"The Kurdish problem"

The basic problem: There is still no homeland for the Kurdish people. Human rights are violently ignored in Turkey and Iraq (countries wich have large Kurdish populations), and brutal opression and torture of Kurds are taking place in the NATO country Turkey. No other nationality of this size has no homeland. For a number of years the Turkish government has been waging a war against the Kurds. 4000 Kurdish villages have been destroyed and lots of people are refugees in their own country.

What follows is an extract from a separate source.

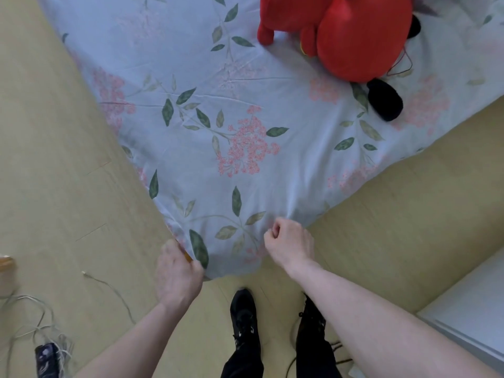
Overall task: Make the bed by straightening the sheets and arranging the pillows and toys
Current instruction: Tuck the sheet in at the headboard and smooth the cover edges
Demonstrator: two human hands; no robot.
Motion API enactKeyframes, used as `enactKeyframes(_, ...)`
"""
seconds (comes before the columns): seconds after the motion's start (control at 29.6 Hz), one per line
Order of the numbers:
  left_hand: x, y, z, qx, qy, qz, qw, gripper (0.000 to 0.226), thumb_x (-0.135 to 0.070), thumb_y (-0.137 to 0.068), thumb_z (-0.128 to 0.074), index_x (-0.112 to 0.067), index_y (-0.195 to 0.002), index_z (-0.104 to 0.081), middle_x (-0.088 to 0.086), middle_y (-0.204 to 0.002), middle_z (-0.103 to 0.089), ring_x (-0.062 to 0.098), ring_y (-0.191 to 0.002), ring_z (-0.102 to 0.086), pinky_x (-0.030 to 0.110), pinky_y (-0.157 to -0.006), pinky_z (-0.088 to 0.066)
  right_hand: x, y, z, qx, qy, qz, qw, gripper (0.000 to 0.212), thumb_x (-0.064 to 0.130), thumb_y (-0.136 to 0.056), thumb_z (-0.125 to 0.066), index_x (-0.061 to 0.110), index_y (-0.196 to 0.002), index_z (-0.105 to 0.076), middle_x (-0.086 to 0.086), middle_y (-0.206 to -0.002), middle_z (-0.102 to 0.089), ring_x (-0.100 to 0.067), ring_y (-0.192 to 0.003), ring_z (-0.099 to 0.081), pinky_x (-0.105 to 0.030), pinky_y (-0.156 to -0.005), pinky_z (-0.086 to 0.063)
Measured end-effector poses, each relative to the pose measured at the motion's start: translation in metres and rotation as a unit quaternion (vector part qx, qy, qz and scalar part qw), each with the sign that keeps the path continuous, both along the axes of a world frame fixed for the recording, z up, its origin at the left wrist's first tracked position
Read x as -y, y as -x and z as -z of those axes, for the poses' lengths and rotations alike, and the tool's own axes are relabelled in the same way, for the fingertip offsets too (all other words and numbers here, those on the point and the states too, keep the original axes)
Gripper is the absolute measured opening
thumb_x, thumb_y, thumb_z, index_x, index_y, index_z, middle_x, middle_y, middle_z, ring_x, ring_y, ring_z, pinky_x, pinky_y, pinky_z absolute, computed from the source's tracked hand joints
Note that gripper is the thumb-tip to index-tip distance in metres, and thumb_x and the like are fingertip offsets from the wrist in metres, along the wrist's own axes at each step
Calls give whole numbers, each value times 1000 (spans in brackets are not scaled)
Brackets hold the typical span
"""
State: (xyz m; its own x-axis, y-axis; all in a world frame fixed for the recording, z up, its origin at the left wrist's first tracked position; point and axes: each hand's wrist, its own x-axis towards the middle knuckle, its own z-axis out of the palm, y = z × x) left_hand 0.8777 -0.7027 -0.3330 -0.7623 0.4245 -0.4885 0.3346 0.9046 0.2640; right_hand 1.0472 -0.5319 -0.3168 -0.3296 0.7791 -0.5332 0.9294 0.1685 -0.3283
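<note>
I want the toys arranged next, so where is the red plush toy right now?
In the head view, the red plush toy lies on the floral sheet at upper right, far from both hands.

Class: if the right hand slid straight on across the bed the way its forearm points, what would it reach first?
Probably only the floral sheet it pinches: the right hand points up-left, and the red plush toy lies well right of that line.

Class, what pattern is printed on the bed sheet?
Pale blue sheet with pink flower clusters and green leaves, seen clearly in the head view.
</note>
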Motion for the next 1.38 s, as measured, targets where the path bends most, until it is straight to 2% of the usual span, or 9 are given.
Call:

There are no precise estimates about the size of the Kurdish population - but more than 20 million etnic Kurds are living in Turkey, Iraque, Iran and Syria, apart from a large diaspora in Europe and other countries. In Turkey, people are persecuted for refering to the Kurdish people. It is forbidden to give children kurdish names.

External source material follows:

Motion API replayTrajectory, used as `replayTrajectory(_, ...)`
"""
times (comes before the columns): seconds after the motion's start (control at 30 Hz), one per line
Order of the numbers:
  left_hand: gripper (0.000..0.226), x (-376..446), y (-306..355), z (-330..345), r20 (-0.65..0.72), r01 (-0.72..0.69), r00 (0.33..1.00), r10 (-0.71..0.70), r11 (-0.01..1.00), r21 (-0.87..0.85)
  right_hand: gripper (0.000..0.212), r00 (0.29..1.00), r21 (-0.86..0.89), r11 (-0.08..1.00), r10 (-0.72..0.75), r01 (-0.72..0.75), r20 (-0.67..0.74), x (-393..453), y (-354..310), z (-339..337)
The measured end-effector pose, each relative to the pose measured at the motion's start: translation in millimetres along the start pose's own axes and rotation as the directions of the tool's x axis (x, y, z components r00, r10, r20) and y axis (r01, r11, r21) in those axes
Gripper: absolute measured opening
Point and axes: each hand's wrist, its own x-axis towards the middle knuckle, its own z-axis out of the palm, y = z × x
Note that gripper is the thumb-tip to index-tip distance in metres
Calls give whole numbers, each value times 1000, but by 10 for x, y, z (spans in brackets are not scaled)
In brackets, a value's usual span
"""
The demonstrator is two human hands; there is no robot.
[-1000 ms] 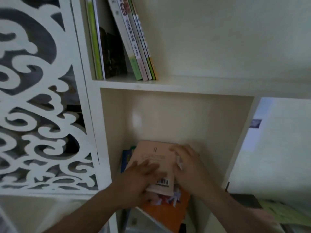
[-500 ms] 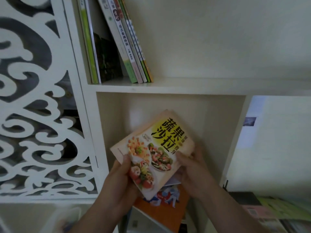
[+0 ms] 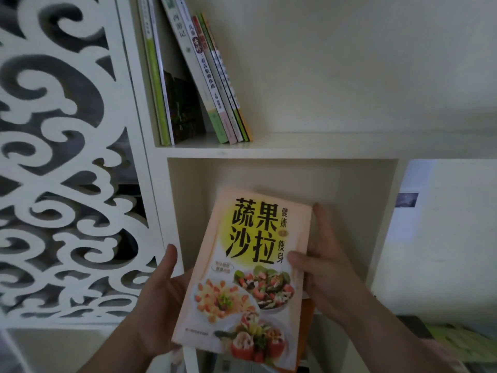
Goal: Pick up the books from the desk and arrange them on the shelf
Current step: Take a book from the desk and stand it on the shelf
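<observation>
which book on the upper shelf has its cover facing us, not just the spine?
The dark-covered book, standing between the upright green-and-white spines on the left and the leaning books on the right. Only it shows a cover face; the others show spines.

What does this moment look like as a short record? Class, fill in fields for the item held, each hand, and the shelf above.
Item held: salad book, front cover facing the camera
Left hand: holds the book's left edge and underside
Right hand: grips the right edge, thumb on cover
Upper shelf: row of books at its left end, several leaning left
</observation>
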Motion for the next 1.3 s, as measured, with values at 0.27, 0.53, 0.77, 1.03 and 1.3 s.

The Turkish hijacking of the PKK (Partiya Karkeren Kurdistan)leader Abdullah Ocalan from his escape in the Greek embassy in Kenya, has further brought the fight of this people to the headlines of world news. (February 1999).

The long fight

  • 1830: The Kurds under the leader Bedir Khan are rebelling against the Ottoman Empire.
  • 1880:Sheich Ubeidallah leads a national movement for the Kurds
  • 1897: The first Kurdish newspaper is founded. -Published at intervals until 1902.
  • 1918:The Ottoman Empire is desintegrating. The Kurdish areas are devided.
  • 1920: The treaty of Sévres gives the Kurds political and cultural autonomy.
  • 1923: In the treaty of Lousanne, the majority of Kurdistan is included in the new Turkish state.
  • 1925-1937: The Turkish army violently supresses Kurdish rebellions.
  • 1961-1970: Kurdish war in Iraque. In the "Manifest of March" the Kurds are granted a certain degree of autonomy.
  • 1978: Abdullah Ocalan establishes the Kurdish workers party (PKK) to fight for an independent Kurdish state.
  • 1979: Kurdish rebellion in Iran.
  • 1984: PKK (The Kurdish Workers Party) starts the armed fight in south east Anatolia.
  • 1988: Saddam Hussein kills at least civillian 5000 Kurds in a gas attack against the village Halabja. Other villages in the area are also victims of gas attacks.
  • 1991: Leyla Zana becomes the first Kurdish woman ever to be elected to the parlament in Turkey.
  • 1994: Leyla Zana is convicted to prison because of her open pro-kurdish statements. Among the reasons for convicting her, this is written in the verdict of the Ankara security court: "...that the defendant LEYLA ZANA on 18 October 1991 did wear clothes and accessories in yellow, green, red while addressing the people of Cizre on 18 October 1991"
  • 1995: The Turkish army (more than 35000 troups) crosses the border to into northern Iraq to root out Kurdish rebells. Elections in the Kurdish areas of northern Irak.
  • 1993: PKK is made illegal in Germany by the conservative minister Kanther. A new Kurdish party, the Hadep is founded in Turkey.
  • 1995: The Kurdish Exile parlament is founded in Den Haag.
  • 1996: The respected Turkish author Yasar Kemal is persecuted because of pro-kurdian statements.
  • 1997: In December the leader of PKK offers unanimous stop of armed actions in the civil war. Proposal rejected by the Turkish military.
  • 1998: February: PKK offers a peace plan, the final stop of warfare and negotiations about regional autonomy (giving up former claim of an independent state). The proposal is rejected by the Turkish military.
  • 1998: Abdullah Öcalan is thrown out of Syria.
  • 1999: February: Öcalan is hijacked from the Greek embassy in Kenya and broght to a Turkish prison. The lawyers of Öcaland are refused contact with him. Kurds are demonstrating all over Europe against the treatment of "Apo" and the treatment of Kurds. In Berlin, 4 Kurdish demonstrators are shot dead by Israeli security guards. Two of them shot in the head. Western governments turn their back the problem, well aware of the routines of torture in Turkish prisons.
  • 1999: February: Turkish military arrests all the 104 leading members of HADEP in Diyarbakir to knock down any potential opposition. The military presence in Diyarbakir is doubled.
  • 1999: March: Apo is reelected as leader of the PKK.
  • 31th of May 1999: The trial against Öcalan starts. His lawyers have not been able to meet privatly with him during the preparations.